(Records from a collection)
########################################
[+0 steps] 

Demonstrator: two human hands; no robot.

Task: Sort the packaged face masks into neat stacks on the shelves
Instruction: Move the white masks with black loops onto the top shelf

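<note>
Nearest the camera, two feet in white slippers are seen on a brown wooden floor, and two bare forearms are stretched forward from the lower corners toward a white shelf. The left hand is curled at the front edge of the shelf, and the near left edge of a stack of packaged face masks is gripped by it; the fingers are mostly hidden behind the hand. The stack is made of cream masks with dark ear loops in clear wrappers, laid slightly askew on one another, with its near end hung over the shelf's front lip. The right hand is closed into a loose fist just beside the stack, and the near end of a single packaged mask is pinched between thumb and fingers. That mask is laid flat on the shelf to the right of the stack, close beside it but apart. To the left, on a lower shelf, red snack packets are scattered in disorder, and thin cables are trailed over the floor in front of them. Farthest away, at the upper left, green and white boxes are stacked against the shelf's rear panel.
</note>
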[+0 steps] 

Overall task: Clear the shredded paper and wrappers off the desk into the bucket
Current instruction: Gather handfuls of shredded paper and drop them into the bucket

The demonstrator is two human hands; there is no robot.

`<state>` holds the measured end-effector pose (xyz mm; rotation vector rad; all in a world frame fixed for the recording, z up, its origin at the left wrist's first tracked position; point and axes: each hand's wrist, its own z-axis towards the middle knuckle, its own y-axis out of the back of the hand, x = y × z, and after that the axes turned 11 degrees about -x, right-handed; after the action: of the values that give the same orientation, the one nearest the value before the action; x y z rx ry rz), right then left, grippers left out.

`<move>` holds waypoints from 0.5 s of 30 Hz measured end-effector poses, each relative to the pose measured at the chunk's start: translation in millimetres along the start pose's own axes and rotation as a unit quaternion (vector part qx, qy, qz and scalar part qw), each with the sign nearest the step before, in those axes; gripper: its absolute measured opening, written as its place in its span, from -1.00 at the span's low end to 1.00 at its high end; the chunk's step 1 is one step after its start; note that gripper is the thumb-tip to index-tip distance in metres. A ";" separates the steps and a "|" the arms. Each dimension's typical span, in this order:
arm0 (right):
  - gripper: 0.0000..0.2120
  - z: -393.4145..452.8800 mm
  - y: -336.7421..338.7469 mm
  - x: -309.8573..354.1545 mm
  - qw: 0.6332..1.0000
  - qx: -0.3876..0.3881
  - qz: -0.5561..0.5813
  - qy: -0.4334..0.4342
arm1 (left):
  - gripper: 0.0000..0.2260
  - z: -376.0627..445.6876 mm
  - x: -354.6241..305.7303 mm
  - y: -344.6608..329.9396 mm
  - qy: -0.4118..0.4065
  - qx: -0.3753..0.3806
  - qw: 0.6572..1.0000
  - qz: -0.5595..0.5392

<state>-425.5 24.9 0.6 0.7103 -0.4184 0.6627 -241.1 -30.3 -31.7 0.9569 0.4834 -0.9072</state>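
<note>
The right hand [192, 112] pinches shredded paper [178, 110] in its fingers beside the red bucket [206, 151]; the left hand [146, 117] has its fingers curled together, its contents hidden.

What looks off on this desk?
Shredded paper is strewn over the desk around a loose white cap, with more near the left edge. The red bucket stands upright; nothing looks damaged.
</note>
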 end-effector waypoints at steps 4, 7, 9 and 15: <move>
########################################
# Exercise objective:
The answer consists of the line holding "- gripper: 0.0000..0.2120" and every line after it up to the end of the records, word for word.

# Answer to the exercise:
  - gripper: 0.0000..0.2120
  - z: -393.4145..452.8800 mm
  - y: -336.7421..338.7469 mm
  - x: -309.8573..354.1545 mm
  - qw: 0.6332..1.0000
  - qx: -0.3876..0.3881
  - qz: -0.5561..0.5813
  - qy: -0.4334..0.4342
arm1 (left):
  - gripper: 0.0000..0.2260
  - z: -376.0627..445.6876 mm
  - x: -354.6241..305.7303 mm
  - y: -344.6608..329.9396 mm
  - qy: -0.4118..0.4065
  - qx: -0.3753..0.3806
  - qw: 0.6572..1.0000
  - qz: -0.5595..0.5392

<state>-425.5 24.9 0.6 0.7103 -0.4184 0.6627 -241.1 -30.3 -31.7 0.9569 0.4834 -0.9072</state>
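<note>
The right hand [192, 112] pinches shredded paper [178, 110] in its fingers beside the red bucket [206, 151]; the left hand [146, 117] has its fingers curled together, its contents hidden.

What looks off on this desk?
Shredded paper is strewn over the desk around a loose white cap, with more near the left edge. The red bucket stands upright; nothing looks damaged.
</note>
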 end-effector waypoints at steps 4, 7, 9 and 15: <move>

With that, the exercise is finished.